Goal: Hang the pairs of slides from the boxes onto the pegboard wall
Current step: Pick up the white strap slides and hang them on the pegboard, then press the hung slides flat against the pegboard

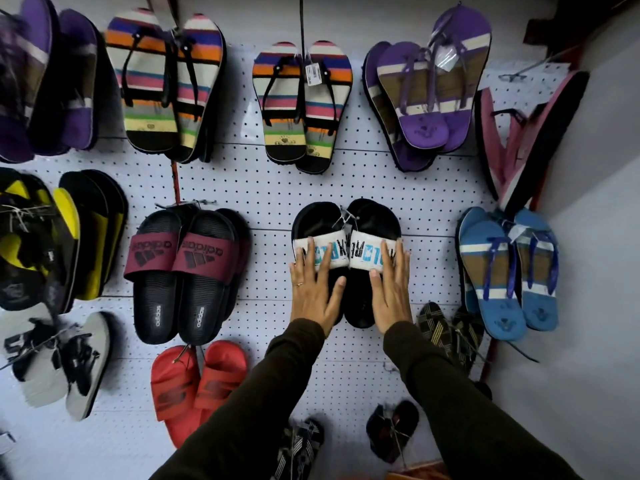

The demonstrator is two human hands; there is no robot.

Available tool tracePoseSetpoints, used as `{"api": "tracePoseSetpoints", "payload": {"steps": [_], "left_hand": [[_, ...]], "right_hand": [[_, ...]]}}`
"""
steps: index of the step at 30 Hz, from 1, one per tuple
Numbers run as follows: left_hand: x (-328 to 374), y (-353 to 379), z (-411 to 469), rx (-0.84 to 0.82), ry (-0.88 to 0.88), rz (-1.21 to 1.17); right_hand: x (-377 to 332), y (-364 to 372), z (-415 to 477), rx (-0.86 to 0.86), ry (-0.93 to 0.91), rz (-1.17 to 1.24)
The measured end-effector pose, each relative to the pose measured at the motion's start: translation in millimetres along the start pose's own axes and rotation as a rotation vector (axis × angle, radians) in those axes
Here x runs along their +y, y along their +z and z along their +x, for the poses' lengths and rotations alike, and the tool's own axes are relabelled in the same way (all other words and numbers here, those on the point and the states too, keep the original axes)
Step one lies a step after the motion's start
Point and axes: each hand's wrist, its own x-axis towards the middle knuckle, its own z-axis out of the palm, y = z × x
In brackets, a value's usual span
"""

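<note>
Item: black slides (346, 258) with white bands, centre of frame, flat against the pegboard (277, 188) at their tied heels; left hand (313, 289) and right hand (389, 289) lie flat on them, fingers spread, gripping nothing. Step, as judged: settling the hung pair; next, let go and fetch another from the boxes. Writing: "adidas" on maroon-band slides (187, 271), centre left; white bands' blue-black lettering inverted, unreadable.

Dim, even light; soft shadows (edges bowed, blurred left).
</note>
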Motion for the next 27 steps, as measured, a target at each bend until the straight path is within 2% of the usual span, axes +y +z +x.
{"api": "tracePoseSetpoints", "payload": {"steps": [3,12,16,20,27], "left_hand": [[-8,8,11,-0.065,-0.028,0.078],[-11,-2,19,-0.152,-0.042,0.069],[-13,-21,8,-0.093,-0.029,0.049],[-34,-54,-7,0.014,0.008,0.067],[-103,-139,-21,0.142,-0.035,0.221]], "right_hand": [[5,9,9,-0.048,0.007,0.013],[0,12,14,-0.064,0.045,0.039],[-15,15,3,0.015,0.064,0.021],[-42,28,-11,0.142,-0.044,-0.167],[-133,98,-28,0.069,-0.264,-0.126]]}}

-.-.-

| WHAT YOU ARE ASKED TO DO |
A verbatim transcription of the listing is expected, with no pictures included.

| WRITTEN SOLUTION |
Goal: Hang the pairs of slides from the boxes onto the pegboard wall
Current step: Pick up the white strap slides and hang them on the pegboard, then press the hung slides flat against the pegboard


The demonstrator is two human hands; there is no robot.

Available tool tracePoseSetpoints, used as `{"api": "tracePoseSetpoints", "payload": {"steps": [_], "left_hand": [[_, ...]], "right_hand": [[_, ...]]}}`
"""
steps: index of the step at 30 Hz, from 1, one per tuple
Numbers run as follows: left_hand: x (-328 to 374), y (-353 to 379), z (-411 to 469), rx (-0.84 to 0.82), ry (-0.88 to 0.88), rz (-1.21 to 1.17); right_hand: x (-377 to 332), y (-364 to 372), z (-415 to 477), rx (-0.86 to 0.86), ry (-0.93 to 0.91), rz (-1.17 to 1.24)
The measured end-effector pose, each relative to the pose measured at the motion's start: translation in millimetres along the start pose's own axes and rotation as a rotation vector (axis × angle, radians) in those axes
Here x runs along their +y, y along their +z and z along their +x, for the poses' lengths and rotations alike, and the tool's own axes are relabelled in the same way (all other words and numbers here, those on the point and the states too, keep the original axes)
Step one lies a step after the motion's start
Point and axes: each hand's wrist, its own x-axis towards the middle knuckle, its own z-axis out of the palm, y = z × x
In brackets, a value's usual span
"""

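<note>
Item: black slides (346, 258) with white bands, centre of frame, flat against the pegboard (277, 188) at their tied heels; left hand (313, 289) and right hand (389, 289) lie flat on them, fingers spread, gripping nothing. Step, as judged: settling the hung pair; next, let go and fetch another from the boxes. Writing: "adidas" on maroon-band slides (187, 271), centre left; white bands' blue-black lettering inverted, unreadable.

Dim, even light; soft shadows (edges bowed, blurred left).
</note>
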Motion for the next 27 steps, as measured, a target at each bend until the straight path is within 2% of the usual span, axes +y +z +x.
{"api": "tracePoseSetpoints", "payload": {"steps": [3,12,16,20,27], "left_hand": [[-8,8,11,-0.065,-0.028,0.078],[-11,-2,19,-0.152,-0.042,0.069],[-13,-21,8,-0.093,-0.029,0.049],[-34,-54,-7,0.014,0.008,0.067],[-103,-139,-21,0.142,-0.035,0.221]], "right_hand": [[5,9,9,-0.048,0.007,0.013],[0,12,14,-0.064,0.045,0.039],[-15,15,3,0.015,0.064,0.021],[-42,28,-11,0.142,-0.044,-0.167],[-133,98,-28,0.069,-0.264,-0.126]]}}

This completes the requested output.